NSAID painkillers linked to increased heart risk
- Published
Taking certain painkillers daily for some years carries a small increased risk of heart attack and stroke, research has suggested.
The findings relate to non-steroidal anti-inflammatory drugs like ibuprofen prescribed long-term to treat painful conditions such as arthritis.
People taking them now and again are at minimal risk, say experts.
The report, published in the British Medical Journal, looked at more than 100,000 patients in 31 clinical trials.
A Swiss team analysed data from existing large-scale studies comparing use of non-steroidal anti-inflammatory drugs (NSAIDs) - naproxen, ibuprofen, diclofenac, celecoxib, etoricoxib, rofecoxib and lumiracoxib - with other drugs or placebo.
One of the drugs - rofecoxib (also known by its brand name, Vioxx) was withdrawn in 2004 when other studies found a raised risk of heart attacks.

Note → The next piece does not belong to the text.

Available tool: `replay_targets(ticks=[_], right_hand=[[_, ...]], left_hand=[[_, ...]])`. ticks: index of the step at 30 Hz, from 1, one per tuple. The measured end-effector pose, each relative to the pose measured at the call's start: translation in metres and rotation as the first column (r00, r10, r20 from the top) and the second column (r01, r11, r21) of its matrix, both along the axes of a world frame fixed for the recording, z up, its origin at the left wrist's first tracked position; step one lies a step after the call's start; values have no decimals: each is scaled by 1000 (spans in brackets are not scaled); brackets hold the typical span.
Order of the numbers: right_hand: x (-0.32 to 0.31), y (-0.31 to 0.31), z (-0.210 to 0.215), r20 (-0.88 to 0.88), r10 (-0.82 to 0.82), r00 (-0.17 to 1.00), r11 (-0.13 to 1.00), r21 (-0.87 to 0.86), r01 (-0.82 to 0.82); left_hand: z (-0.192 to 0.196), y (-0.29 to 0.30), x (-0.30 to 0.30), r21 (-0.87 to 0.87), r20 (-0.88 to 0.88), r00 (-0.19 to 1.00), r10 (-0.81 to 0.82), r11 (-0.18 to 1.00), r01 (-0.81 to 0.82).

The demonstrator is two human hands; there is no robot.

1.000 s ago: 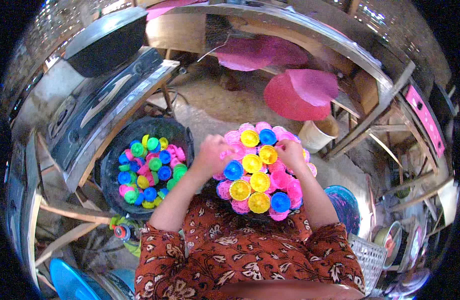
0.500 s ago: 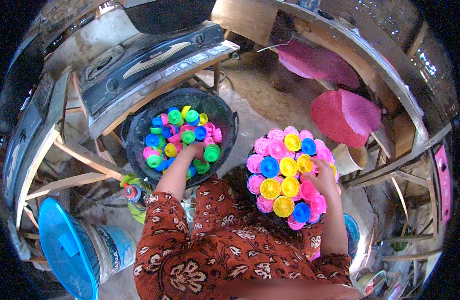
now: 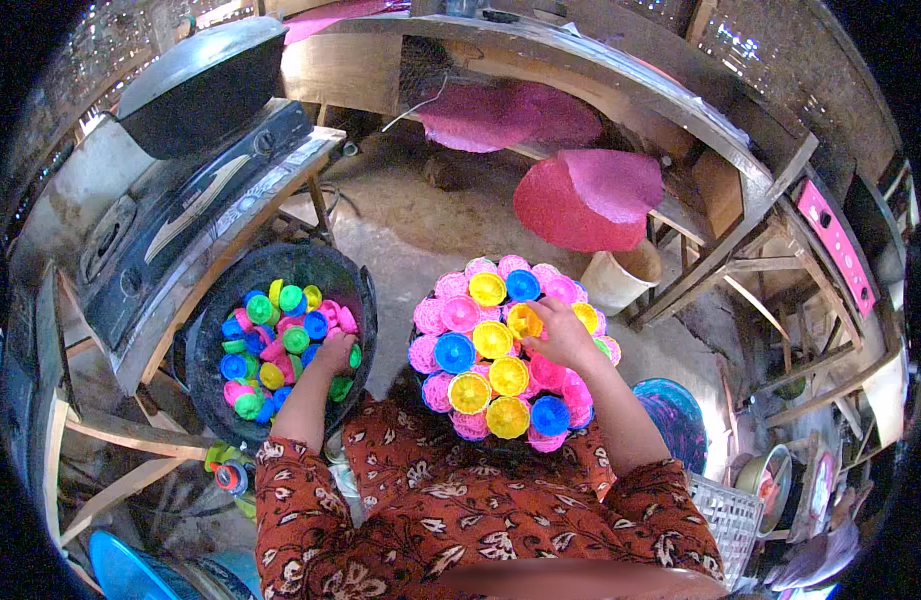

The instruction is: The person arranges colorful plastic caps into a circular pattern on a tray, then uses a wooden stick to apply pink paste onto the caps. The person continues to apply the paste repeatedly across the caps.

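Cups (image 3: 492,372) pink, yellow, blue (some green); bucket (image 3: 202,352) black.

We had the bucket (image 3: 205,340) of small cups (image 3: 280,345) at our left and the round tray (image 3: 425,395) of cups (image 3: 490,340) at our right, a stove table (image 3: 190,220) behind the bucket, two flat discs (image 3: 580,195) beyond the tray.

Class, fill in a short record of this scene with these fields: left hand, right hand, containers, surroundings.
left hand: left hand reaches into the black tub among loose coloured fluted moulds
right hand: right hand rests on the round tray of moulds, fingers at a yellow mould
containers: tub on the left, tray on the right, both in front of the person
surroundings: dark stove to the left; pink round mats beyond
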State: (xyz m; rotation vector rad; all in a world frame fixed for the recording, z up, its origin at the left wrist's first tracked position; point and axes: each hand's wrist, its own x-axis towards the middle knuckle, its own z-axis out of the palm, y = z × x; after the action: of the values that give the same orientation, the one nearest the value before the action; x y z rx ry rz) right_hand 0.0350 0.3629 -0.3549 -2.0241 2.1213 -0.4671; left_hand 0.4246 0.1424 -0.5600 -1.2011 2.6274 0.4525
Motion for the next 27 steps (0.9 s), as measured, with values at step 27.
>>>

Most of the patients were elderly, with conditions like osteoarthritis, and were taking high doses of NSAIDs daily for at least a year.
The researchers found the medicine increased the risk of death from stroke or heart attack by between two and four times, compared with placebo.

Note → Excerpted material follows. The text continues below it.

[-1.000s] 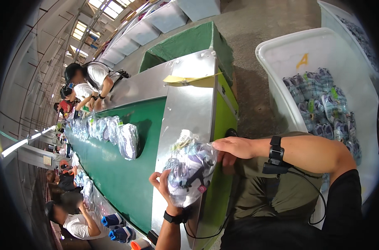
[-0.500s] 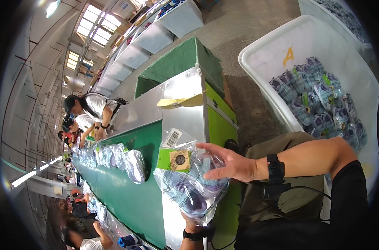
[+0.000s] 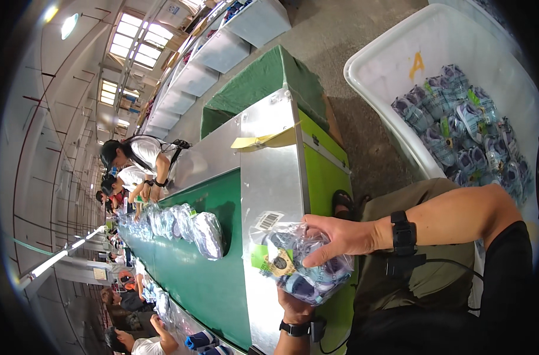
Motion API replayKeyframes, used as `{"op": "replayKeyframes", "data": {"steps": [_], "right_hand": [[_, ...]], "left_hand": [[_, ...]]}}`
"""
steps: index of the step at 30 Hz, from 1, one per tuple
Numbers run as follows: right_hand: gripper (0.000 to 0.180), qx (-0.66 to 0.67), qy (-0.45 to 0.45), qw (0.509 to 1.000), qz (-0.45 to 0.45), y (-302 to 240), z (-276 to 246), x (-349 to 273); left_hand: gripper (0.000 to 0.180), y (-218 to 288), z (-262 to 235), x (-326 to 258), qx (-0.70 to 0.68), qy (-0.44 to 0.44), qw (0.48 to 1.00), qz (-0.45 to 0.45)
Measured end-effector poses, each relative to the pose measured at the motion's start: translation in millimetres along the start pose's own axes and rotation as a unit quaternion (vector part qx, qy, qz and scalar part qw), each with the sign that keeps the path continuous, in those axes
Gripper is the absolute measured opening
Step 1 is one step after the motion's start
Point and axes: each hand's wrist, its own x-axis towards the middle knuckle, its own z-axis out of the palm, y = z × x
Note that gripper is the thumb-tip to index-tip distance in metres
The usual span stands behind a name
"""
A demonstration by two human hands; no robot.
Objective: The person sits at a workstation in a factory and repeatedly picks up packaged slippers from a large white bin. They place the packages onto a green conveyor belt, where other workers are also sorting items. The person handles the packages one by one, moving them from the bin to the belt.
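A clear plastic bag with a pair of lavender and blue shoes point(image 3: 308, 283) is between my hands, above the metal end of the conveyor. A green and tan tag and a barcode label show through or on the film. My right hand point(image 3: 340, 238) grips the bag's upper right side, thumb over the front. From below, my left hand point(image 3: 295, 305) supports the bag, its fingers mostly hidden behind it. More bagged shoes point(image 3: 207, 235) lie in a row on the green conveyor belt point(image 3: 180, 269).
A large white bin point(image 3: 370, 74) at right holds many bagged shoes point(image 3: 459, 127). A green-lined container point(image 3: 251, 89) stands beyond the conveyor's metal edge point(image 3: 272, 177), where yellow tape point(image 3: 266, 139) sticks. Co-workers point(image 3: 142, 157) stand along the belt. White bins point(image 3: 222, 50) line the back.
The bagged shoes have tilted and turned between my hands and shifted slightly right in view. My right hand now wraps closer round the bag. The whole view has shifted a little.
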Motion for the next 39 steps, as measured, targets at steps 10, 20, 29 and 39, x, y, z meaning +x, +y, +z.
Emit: {"op": "replayKeyframes", "data": {"steps": [10, 20, 29, 39], "right_hand": [[0.067, -0.297, 0.174, 0.937, -0.063, 20.2, -5.7, 3.9], [0.050, -0.444, 0.188, 0.827, -0.289, -27.3, -19.1, 4.8], [0.040, -0.626, 0.131, 0.695, -0.329, -13.7, 1.9, -7.2], [0.063, -0.585, 0.129, 0.791, -0.126, -8.0, -12.7, -4.7]], "left_hand": [[0.079, -0.9, 8.2, -1.2, 0.020, -0.066, 0.997, 0.017], [0.078, 2.0, 16.3, -0.6, 0.065, -0.099, 0.991, 0.061], [0.073, 0.1, 45.6, -5.9, -0.001, 0.006, 1.000, -0.014], [0.067, -6.3, 49.8, -21.5, 0.094, -0.003, 0.992, 0.086]]}}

Peter Juni, professor of clinical epidemiology at the University of Bern, Switzerland, told the BBC: "For elderly (people) with musculoskeletal pain there must be extreme care when prescribing or taking these drugs."
But he stressed that the findings did not relate to people taking anti-inflammatories now and again for symptoms such as period pain or sports injuries.

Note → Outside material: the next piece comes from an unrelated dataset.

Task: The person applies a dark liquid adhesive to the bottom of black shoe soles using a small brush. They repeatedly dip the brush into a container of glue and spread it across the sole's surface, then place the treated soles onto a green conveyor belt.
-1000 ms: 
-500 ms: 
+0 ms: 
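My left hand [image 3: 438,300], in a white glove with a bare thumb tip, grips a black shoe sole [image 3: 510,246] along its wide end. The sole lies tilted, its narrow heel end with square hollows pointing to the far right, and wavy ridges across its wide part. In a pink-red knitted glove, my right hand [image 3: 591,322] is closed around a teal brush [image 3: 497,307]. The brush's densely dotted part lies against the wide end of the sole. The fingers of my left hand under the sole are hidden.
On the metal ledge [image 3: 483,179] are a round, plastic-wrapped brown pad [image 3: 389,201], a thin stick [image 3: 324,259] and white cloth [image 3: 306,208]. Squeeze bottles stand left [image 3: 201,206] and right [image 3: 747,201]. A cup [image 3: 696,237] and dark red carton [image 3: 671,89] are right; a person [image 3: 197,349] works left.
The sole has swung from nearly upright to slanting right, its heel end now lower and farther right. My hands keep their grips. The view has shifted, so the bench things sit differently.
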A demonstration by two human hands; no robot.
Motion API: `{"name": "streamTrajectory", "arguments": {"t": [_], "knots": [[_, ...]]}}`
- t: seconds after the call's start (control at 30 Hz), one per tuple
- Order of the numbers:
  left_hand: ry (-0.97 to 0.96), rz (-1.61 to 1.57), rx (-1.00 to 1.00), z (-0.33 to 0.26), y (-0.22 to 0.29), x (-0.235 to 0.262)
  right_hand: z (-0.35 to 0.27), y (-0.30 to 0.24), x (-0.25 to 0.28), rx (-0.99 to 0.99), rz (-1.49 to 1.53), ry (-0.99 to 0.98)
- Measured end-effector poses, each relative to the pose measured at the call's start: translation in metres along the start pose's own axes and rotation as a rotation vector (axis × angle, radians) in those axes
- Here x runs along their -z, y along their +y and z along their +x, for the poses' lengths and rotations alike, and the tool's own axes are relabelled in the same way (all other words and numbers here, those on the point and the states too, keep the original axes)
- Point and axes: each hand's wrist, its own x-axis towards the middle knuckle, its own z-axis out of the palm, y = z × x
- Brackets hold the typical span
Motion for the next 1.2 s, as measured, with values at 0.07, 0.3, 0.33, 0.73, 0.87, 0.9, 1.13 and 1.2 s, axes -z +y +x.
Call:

Commenting on the research, the British Heart Foundation said anyone worried about their medication should speak to their doctor.
Medical director Professor Peter Weissberg said: "This confirms what has been known for some years now - taking non-steroidal, anti-inflammatory drugs on a regular basis increases heart attack or stroke risk.
"However, some patients with debilitating joint pains may consider the small increased risk worthwhile when set against the improvement in their quality of life that these drugs bring.
"Anyone who needs regular painkillers should talk to their doctor about which drug is the most appropriate for them. There is lots than can be done to mitigate any potential risks."
These comments were echoed by Simon Maxwell, Professor of Clinical Pharmacology at the University of Edinburgh.
Professor Maxwell said: "The advice to the public should continue to be to take this class of drugs only when they are genuinely necessary to control pain and in the lowest effective dose, not only because of any cardiovascular risk but also because of potential effects on the stomach."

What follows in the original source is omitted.